La France a été condamnée à l'unanimité dans l'affaire qui opposait l'avocat de la veuve du juge Borell contre l'Etat français.

Encore une fois, la cour d'appel et la cour de cassation avait suivi, avait condamné l'avocat qui avait critiqué des magistrats, avec raison selon la cour européenne des droits de l'homme, preuve une fois de plus du délitement de la justice française.

http://www.lemonde.fr/societe/article/2015/04/23/la-france-a-viole-la-liberte-d-expression-de-l-avocat-de-la-veuve-du-juge-borrel_4621443_3224.html

 

Dans son arrêt de Grande Chambre1, rendu en avril 2915, dans l’affaire Morice contre la France (requête 29369/10), la Cour européenne des droits de l’homme dit, à l’unanimité, qu’il y a eu :
Violation de l’article 6 § 1 (droit à un procès équitable) de la Convention européenne des droits de l’homme
Violation de l’article 10 (liberté d’expression) de la Convention Européenne.

Il y a eu manifestement lien étroit entre les magistrats instructeurs et les procureurs.

 

Me Olivier Morice avait été condamné en 2008 en France après avoir mis en cause l'impartialité des juges chargés de l'affaire Borrel. La CEDH estime que ce jugement porte atteinte à sa liberté d'expression. 

Les «jugements de valeur» de MeOlivier Morice à l’égard des juges chargés d’enquêter sur le décès suspect de Bernard Borrel en 1995 à Djibouti, avaient une «base factuelle suffisante», selon l’arrêt définitif rendu jeudi par la Cour européenne des droits de l’Homme (CEDH). La Cour a condamné la France à verser 4 270 euros à Me Morice pour dommage matériel et 15 000 euros pour dommage moral.
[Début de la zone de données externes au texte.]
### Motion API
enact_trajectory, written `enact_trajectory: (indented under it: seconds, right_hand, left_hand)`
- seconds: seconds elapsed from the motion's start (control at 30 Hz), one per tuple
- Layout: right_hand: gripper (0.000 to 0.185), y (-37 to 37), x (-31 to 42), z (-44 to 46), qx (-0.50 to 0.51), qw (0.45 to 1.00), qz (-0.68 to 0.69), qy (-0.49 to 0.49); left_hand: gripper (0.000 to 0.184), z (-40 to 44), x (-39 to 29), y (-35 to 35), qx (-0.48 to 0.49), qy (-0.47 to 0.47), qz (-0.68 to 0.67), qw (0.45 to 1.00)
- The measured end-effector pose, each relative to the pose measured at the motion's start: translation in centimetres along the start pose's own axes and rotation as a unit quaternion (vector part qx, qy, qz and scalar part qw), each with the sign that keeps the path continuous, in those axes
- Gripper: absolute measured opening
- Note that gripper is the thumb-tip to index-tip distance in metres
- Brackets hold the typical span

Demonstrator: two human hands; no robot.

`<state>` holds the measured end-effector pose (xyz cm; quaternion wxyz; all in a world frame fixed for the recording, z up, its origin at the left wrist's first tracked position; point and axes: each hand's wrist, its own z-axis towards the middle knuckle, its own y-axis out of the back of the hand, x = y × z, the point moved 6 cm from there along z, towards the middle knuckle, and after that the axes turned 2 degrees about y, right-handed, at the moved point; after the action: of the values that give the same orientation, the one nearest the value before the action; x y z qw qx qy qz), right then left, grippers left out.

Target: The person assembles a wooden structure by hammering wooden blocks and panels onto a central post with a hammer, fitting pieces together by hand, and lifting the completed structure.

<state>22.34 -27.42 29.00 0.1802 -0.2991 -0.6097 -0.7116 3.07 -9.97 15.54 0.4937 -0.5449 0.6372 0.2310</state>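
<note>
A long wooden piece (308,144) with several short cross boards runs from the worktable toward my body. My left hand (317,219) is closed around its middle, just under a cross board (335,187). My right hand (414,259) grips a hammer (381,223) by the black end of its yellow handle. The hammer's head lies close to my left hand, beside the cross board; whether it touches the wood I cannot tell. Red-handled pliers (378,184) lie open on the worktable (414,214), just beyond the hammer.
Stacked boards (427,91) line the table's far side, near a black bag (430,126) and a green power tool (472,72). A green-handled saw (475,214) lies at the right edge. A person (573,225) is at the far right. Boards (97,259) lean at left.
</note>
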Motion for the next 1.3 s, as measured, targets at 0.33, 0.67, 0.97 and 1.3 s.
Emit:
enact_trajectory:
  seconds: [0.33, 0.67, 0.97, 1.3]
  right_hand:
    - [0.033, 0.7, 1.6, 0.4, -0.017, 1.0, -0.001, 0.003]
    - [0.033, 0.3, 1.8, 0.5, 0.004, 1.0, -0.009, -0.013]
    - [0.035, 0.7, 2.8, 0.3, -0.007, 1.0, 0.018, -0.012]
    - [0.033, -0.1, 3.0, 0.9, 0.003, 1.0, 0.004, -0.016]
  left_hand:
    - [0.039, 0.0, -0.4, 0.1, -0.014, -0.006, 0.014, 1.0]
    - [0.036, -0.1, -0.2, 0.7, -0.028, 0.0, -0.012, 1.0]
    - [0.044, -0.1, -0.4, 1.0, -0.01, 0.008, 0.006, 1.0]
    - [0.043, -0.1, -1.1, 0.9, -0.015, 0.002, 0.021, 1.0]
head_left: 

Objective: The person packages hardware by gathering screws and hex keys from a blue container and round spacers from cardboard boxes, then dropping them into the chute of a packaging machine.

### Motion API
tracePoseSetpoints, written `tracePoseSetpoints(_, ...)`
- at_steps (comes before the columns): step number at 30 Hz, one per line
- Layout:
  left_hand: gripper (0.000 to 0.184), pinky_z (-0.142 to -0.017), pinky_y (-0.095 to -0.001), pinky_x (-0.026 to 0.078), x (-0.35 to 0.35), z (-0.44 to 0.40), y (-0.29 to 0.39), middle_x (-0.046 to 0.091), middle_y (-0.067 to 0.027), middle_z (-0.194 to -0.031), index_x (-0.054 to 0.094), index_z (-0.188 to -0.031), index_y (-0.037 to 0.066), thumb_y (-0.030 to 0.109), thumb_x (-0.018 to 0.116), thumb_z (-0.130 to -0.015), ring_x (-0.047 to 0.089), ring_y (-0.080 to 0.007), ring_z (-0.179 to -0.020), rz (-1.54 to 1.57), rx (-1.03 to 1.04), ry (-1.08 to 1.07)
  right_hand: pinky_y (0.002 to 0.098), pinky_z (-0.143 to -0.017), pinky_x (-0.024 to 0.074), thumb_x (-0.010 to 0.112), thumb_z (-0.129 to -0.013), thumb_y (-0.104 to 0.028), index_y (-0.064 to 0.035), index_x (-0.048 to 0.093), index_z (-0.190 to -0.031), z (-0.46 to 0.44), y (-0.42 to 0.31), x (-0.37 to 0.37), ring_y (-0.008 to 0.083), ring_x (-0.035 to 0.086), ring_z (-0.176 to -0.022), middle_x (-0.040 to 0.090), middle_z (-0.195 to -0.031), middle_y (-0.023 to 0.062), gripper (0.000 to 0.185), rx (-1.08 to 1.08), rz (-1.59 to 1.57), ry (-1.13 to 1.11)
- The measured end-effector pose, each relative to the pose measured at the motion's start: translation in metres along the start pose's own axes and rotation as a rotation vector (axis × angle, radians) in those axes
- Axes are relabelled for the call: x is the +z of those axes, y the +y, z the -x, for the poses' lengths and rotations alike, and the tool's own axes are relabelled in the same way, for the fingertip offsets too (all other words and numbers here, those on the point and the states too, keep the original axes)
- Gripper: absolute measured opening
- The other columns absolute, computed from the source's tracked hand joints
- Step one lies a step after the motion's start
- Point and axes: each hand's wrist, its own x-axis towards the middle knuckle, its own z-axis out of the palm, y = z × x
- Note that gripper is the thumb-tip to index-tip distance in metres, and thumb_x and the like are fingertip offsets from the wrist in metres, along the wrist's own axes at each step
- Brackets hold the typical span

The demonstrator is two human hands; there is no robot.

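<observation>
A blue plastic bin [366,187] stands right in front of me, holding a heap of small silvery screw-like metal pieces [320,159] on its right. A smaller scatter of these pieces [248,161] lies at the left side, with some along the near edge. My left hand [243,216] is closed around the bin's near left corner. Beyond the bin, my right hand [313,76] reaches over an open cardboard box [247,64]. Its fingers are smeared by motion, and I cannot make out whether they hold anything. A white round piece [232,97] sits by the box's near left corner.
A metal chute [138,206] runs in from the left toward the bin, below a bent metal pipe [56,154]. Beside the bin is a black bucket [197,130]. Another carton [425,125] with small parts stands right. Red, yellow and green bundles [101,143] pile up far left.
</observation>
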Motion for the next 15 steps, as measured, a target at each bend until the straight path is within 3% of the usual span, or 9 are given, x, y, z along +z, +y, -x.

L’avocat avait été condamné en 2008 par la justice française à 4 000 euros d’amende pour avoir mis en cause, justement,  dans un article du Monde l’impartialité de deux magistrats, dont la juge d’instruction Marie-Paule Moracchini, en charge du dossier Borrel de décembre 1997 jusqu’à son dessaisissement en juin 2000. Il reprochait sa «connivence» avec la justice djiboutienne, et de privilégier la thèse du suicide du juge Borrel, plutôt que son assassinat.